Since the original bouba/kiki experiment, many studies testing a variety of associations between different modalities have been published. In one paper, the authors Etzi et al. study the association between nonsensical words and physical touch. Twenty five subjects in their early 20’s, who were blind folded and wore ear plugs, were asked to describe and rate the experience of having different textures rubbed on their arms. Samples of different textures included cotton, satin, tinfoil, sandpaper, and abrasive sponge. The hairy part of the skin was targeted since there is evidence that a certain type of fiber only found in hairy skin is associated with feelings of pleasantness (Loken et al., 2009). Participants were then asked to rate the tactile simulation with a variety of nonsensical words, adjectives, and emotional descriptions. Scales of nonsensical words such as kiki vs bouba, ruki vs lula, and adjectives such as loud-quiet, beautiful-ugly, feminine-masculine were used. When describing emotion, participants were presented with an emotion and asked to rate whether the texture represented this emotion “not at all” or “very much”. Analysis of results show that rougher materials such as sandpaper and abrasive sponge were rated as more “kiki”, “ruki”, and “takete” while smoother materials such as satin were rated as more “bouba”, “lula” and “maluma” (Etzi et al., 2016). This may be explained by the fact that phonemes /t/, /k/, /p/, are “strident and plosive” consonants while /l/, /m/, /n/ are sonorant and continuant consonants (Nielsen and Rendall, 2013). Another interesting result was that smoother textures like satin and cotton were described more as “feminine” and “beautiful” while rougher textures like sandpaper were described as “masculine” and “ugly” (talk about gender norms am I right?) (Etzi et al., 2016). Overall, this study concluded that there is an association between nonsensical words and perceptions of tactile textures.
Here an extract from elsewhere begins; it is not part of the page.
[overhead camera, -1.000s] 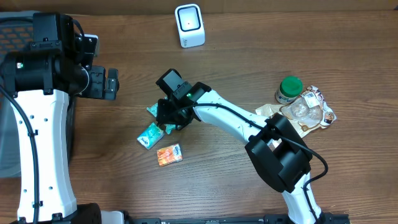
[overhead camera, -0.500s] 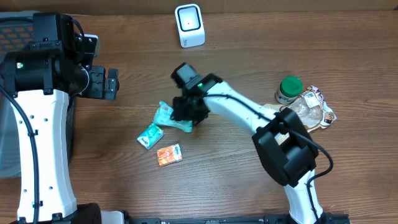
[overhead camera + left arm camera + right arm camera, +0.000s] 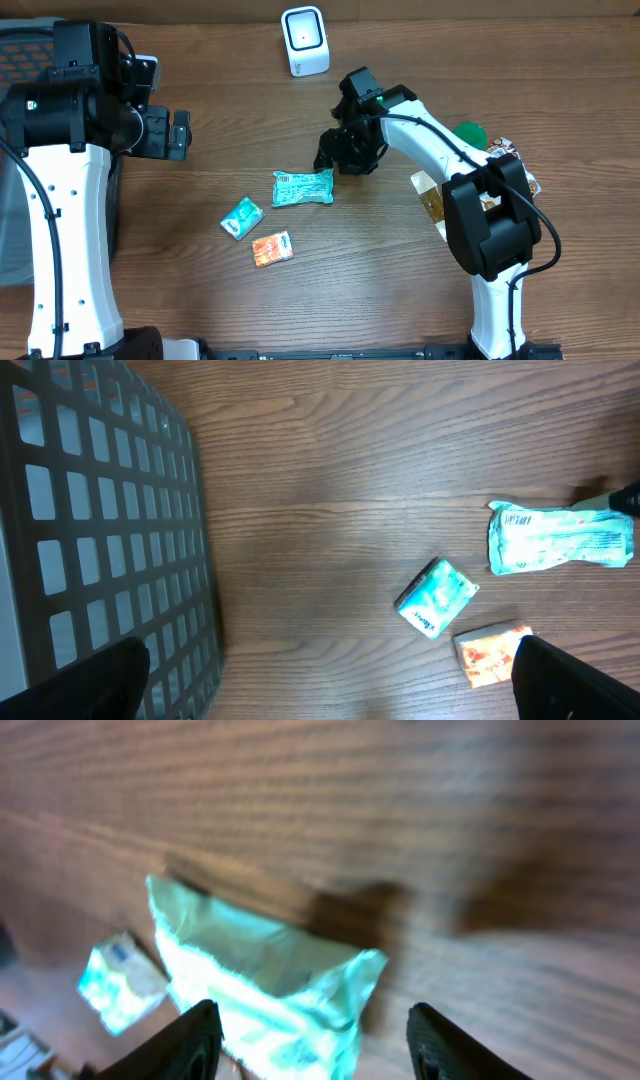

While this study provides more evidence into cross modality correspondences, there is a weakness. Hairy skin was targeted for stimulation since there would be greater fiber response; however, people have different amounts of body hair which may affect the tactile stimulation experience between participants, skewing the results. There are still many different cross modal associations that have yet to be studied that would be interesting future experiments. By understanding the different associations, we are able to better understand just how interconnected the brain is.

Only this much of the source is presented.